Search code examples
unixawksedcut

Unix Command to check for missing file in sequence


Below is file format in a folder.

File format - fact_type_<key>_partid
fact_type_123_1
fact_type_123_2
fact_type_123_3
fact_type_123_4
fact_type_124_1
fact_type_124_2
fact_type_124_3
fact_type_124_4
..
fact_type_130_1

Each key should have 4 files (i.e Key1 should have 4 files ending with 1, 2, 3 and 4).

Keys should be in sequence, for above example next file should be fact_type_125_1

Above files are loaded from an external process and the next process will fail if we don't have all the files between start and end key (4 files for each key and all keys starting 123 till 130).

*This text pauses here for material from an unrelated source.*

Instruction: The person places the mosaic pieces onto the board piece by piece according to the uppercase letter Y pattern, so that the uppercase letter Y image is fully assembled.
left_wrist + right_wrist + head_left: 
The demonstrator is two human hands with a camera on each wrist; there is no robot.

Right now am using cut command and copy the data to excel and then find out any missing keys

ls -1a | cut -d '_' -f3 | sort | uniq 

Please help me with the command to validate this within the folder.


Solution

  • With bash and GNU sort:

    for f1 in fact_type_*; do
      echo "${f1%_[0-9]}"
    done | sort -u |\
    while read -r f2; do
      for ((i=1; i<=4; i++)); do
        f="${f2}_${i}"
        [[ ! -e "$f" ]] && echo "missing $f"
      done
    done
    

    Output (e.g.):

    missing fact_type_126_4
    missing fact_type_127_1
    missing fact_type_127_2
    missing fact_type_127_4